## ASSIGNMENT
Look in the material below for the line holding "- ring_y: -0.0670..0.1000". Set it down exactly, with each later line up to and including the line holding "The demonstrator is".

## GIVEN MATERIAL
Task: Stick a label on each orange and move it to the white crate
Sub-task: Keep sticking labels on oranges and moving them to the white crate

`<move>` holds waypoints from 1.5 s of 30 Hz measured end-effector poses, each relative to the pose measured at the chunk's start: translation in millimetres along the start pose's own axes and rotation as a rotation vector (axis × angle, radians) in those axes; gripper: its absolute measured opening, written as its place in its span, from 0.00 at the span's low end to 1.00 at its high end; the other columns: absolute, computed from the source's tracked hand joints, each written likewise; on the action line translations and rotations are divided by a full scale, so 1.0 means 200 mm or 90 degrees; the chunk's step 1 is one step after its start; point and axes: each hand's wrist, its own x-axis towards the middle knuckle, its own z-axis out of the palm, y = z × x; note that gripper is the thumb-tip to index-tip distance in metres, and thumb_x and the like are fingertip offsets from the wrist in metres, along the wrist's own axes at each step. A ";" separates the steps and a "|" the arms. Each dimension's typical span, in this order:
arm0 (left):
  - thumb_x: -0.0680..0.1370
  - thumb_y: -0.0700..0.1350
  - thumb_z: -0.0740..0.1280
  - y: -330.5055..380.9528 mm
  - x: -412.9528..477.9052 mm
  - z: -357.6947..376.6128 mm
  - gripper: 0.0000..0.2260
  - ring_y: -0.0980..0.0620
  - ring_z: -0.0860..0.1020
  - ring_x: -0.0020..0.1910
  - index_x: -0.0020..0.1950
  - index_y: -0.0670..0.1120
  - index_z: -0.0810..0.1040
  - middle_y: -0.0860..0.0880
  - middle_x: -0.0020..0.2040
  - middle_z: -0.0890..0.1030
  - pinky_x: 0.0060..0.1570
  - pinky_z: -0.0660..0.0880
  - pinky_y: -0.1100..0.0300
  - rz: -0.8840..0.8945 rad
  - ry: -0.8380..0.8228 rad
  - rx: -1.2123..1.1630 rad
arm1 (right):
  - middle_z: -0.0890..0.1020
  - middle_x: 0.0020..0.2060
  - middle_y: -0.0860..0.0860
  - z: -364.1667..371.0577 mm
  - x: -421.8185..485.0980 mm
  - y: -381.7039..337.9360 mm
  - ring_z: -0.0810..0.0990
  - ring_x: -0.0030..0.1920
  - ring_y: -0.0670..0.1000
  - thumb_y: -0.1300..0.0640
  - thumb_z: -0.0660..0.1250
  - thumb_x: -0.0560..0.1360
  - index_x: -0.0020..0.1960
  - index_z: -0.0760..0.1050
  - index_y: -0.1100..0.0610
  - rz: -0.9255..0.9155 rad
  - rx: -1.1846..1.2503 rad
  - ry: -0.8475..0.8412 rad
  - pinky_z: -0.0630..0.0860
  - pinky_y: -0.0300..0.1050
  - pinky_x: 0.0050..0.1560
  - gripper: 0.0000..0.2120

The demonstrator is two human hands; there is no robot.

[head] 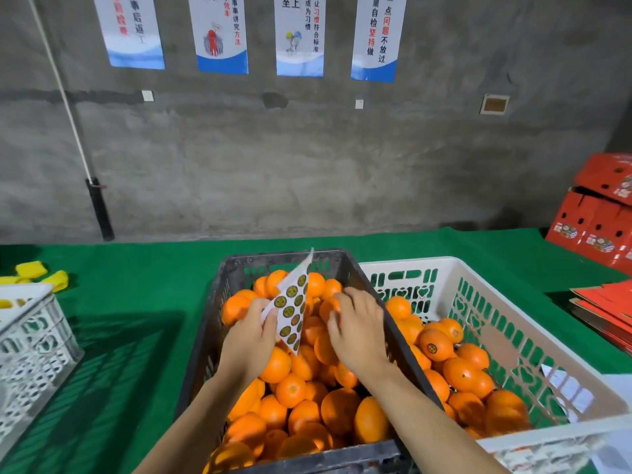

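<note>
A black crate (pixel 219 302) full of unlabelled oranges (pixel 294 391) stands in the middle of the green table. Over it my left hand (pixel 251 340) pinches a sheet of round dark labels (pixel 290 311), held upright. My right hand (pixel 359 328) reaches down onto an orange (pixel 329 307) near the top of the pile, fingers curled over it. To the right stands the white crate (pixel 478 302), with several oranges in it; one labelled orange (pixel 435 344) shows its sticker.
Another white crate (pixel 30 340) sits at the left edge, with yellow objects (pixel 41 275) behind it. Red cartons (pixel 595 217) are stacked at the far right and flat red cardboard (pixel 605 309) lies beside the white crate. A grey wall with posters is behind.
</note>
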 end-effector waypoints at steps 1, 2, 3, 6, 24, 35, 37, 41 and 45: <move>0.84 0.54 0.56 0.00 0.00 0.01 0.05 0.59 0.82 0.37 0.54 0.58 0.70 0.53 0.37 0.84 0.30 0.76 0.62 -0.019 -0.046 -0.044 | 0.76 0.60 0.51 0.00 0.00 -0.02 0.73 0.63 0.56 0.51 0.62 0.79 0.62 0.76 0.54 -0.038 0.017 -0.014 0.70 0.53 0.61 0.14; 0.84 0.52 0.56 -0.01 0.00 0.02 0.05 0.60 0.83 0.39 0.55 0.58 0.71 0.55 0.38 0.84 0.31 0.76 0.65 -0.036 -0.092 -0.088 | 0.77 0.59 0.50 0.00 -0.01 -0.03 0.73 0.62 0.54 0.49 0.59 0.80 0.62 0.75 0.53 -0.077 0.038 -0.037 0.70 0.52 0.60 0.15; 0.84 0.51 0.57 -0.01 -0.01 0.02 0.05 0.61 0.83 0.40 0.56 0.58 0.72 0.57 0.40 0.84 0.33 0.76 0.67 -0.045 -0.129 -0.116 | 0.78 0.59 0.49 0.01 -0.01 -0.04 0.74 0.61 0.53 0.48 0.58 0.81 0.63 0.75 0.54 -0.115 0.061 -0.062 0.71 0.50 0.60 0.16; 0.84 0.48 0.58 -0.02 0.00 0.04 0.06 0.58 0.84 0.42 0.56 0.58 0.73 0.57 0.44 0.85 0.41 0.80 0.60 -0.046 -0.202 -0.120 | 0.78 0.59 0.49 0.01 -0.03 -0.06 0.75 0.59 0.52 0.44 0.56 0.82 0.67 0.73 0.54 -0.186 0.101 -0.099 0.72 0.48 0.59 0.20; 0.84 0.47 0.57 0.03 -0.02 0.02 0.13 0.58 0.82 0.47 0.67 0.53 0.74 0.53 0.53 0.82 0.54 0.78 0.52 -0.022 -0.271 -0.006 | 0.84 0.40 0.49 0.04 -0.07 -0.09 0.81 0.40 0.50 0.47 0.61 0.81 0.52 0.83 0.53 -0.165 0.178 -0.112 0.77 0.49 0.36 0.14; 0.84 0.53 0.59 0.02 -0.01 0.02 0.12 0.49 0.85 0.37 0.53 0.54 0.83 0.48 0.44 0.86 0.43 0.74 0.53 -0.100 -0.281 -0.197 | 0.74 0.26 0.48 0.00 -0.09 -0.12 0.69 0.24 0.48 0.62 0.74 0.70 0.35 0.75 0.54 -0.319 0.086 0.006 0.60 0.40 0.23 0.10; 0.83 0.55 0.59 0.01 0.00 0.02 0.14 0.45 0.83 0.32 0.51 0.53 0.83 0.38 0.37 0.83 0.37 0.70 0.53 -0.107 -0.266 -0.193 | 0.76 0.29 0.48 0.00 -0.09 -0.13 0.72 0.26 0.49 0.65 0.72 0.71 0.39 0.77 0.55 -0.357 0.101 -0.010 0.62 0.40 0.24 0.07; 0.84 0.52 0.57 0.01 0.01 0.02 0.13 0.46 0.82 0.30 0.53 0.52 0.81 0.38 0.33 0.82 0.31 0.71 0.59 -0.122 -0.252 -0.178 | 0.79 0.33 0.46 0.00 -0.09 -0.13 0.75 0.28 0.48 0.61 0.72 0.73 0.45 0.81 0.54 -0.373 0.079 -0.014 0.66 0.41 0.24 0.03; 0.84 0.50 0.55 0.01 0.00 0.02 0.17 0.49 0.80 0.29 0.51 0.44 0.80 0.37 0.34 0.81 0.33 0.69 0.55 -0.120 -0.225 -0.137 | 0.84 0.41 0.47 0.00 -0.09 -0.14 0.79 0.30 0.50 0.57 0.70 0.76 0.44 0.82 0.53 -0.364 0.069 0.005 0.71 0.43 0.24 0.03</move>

## OUTPUT
  - ring_y: -0.0670..0.1000
  - thumb_y: -0.1300..0.0640
  - thumb_z: -0.0660..0.1250
  - thumb_x: -0.0560..0.1360
  - index_x: -0.0020..0.1960
  - index_z: -0.0760..0.1050
  - index_y: -0.1100..0.0610
  - rz: -0.9255..0.9155 rad
  - rx: -1.1846..1.2503 rad
  - ry: -0.8475..0.8412 rad
  - pinky_z: -0.0630..0.0860
  - pinky_y: -0.0300..0.1050
  - pinky_x: 0.0050..0.1560
  - gripper: 0.0000..0.2120

The demonstrator is two human hands; there is no robot.

This response is done.